29 et 30 AVRIL.—Toujours relativement à la carte à payer des consciences et des dévouements désintéressés qui ont été servis devant MM. les membres du cabinet vertueux, et pour subvenir à l’insuffisance de ses ressources rémunératrices, M. le président du conseil a mis le petit Martin auprès de M. Thomas, chef du personnel du ministère des finances.

Mais vous me demanderez ce que c’est que le petit Martin?

DESCRIPTION DU PETIT MARTIN.—Le petit Martin, que l’on désigne ainsi familièrement dans les coulisses du pouvoir, a été le secrétaire de M. Thiers dans tous les postes qu’il a occupés, même celui de boudeur de la place Saint-Georges;—il est du même pays, de la même ville, que son patron, à peu près du même âge;—il a en hauteur un pouce de moins (le flatteur!) que son auguste maître (M. Thiers s’appelle Auguste).

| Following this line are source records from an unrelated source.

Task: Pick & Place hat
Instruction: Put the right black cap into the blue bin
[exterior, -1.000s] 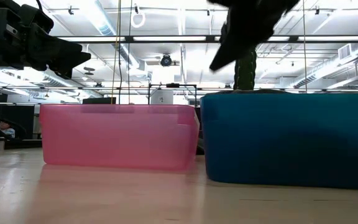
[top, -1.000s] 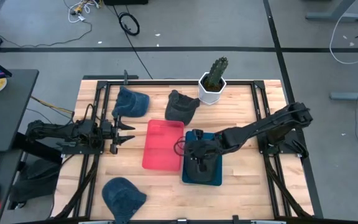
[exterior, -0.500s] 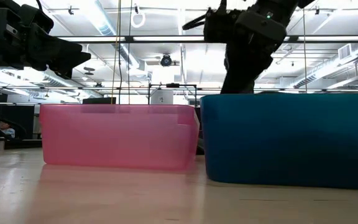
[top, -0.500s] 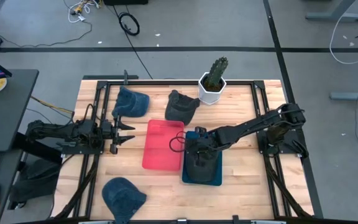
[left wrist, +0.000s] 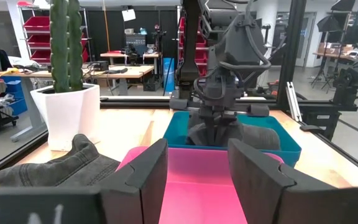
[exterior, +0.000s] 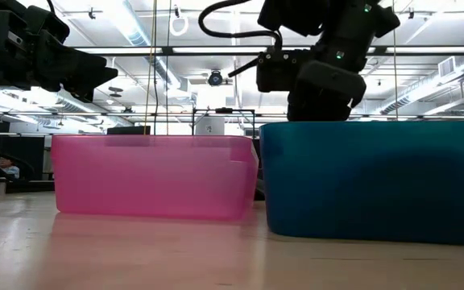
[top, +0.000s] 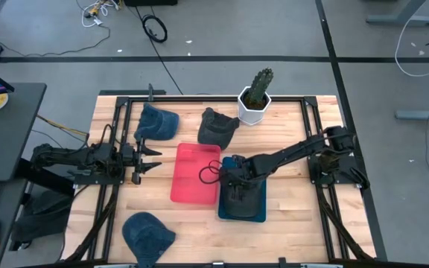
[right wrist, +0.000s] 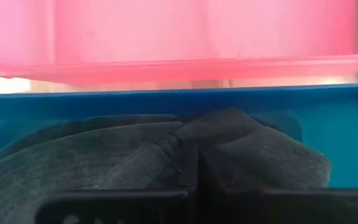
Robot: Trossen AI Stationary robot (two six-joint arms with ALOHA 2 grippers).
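right end effector clamped on dark hat inside blue bin, pink bin beside it

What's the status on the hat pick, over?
Right gripper shut on dark hat inside blue bin. Left gripper open, idle near pink bin. Nothing blocking.

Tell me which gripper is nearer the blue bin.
Right. The right gripper is down inside the blue bin, shut on the dark hat; the left gripper waits beyond the pink bin.
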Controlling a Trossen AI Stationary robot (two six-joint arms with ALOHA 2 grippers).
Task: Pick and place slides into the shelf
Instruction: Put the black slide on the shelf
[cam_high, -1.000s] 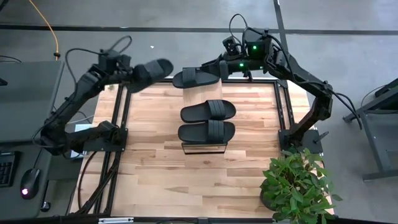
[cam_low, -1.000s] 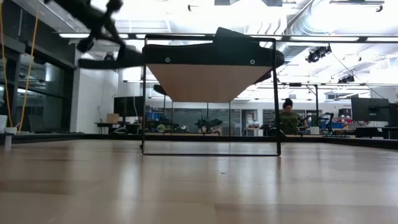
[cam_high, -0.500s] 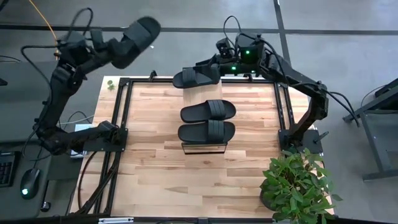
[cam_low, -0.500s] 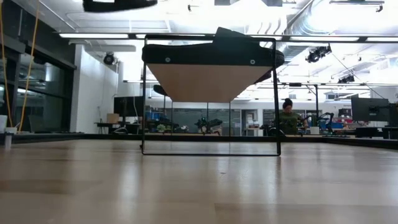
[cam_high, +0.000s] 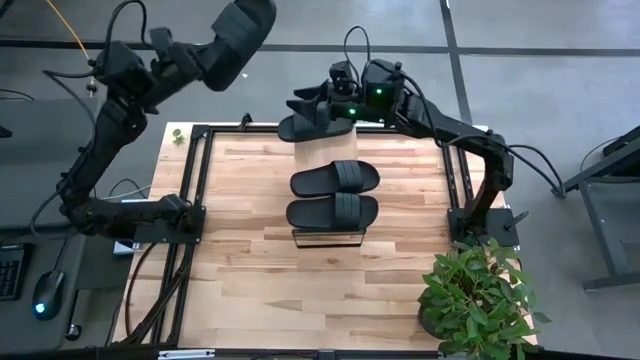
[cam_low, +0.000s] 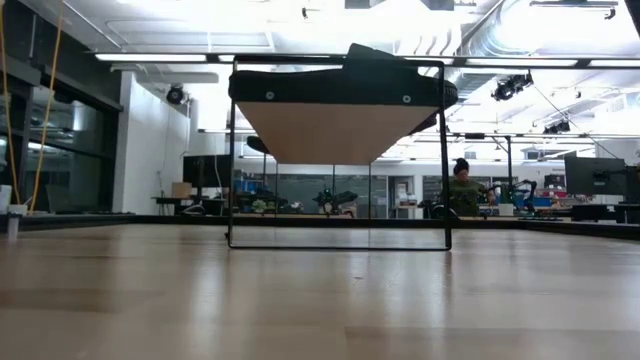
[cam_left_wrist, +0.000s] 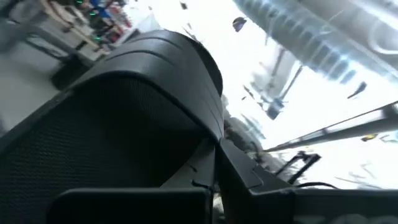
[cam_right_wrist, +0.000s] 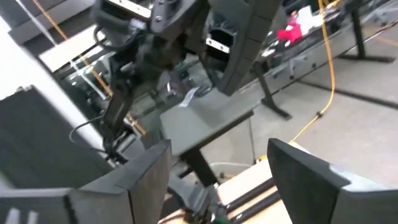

Le petit Martin ne devait cependant pas, cette fois, occuper cette place de confiance auprès de M. Thiers, parce qu’à leur dernière sortie du pouvoir il avait été placé à la cour des comptes, qui exige un travail et une résidence de toute la journée.—M. Barthe, président de la cour des comptes, voyant les négligences du petit Martin, a essayé, les premiers jours, de le gronder;—mais, en voyant le ministère s’affermir, M. Barthe s’est adouci et a cessé de tourmenter son référendaire.

La position du petit Martin, près de M. Thomas, a pour but de savoir les nouvelles vacances dans l’administration avant l’honnête M. Pelet (de la Lozère), sorte de Lagingeole gouvernemental que M. Thiers s’est donné pour collègue.—M. le président du conseil, averti des places vacantes, peut faire main basse dessus en faveur de ses ennemis députés ou journalistes.

En outre, M. Thiers, avant sa rentrée au pouvoir, ayant promis la place de chef de son cabinet à quinze journalistes, à vingt-cinq auditeurs, à quarante fils ou neveux de députés, a été contraint de reprendre l’ancien pour avoir un prétexte à donner aux déçus.

Ainsi occupé, le malheureux Martin ne peut sortir qu’une demi-heure par jour, et dormir que trois heures par nuit. Il faut qu’il reçoive tous ceux que le ministre ne veut pas recevoir,—qu’il parle à tous ceux auxquels le président du conseil ne pourrait parler sans se compromettre. De toutes ces fonctions, la principale est de se transporter près des ministres pour leur porter les ordres du président du conseil, et présenter à leur signature les nominations aux emplois lucratifs de leurs départements.

On me demandera peut-être quelle sera la récompense de tant de zèle et d’un dévouement si robuste. Le petit Martin aura de l’avancement à la cour des comptes, et, de plus, madame Dosne a promis de le marier.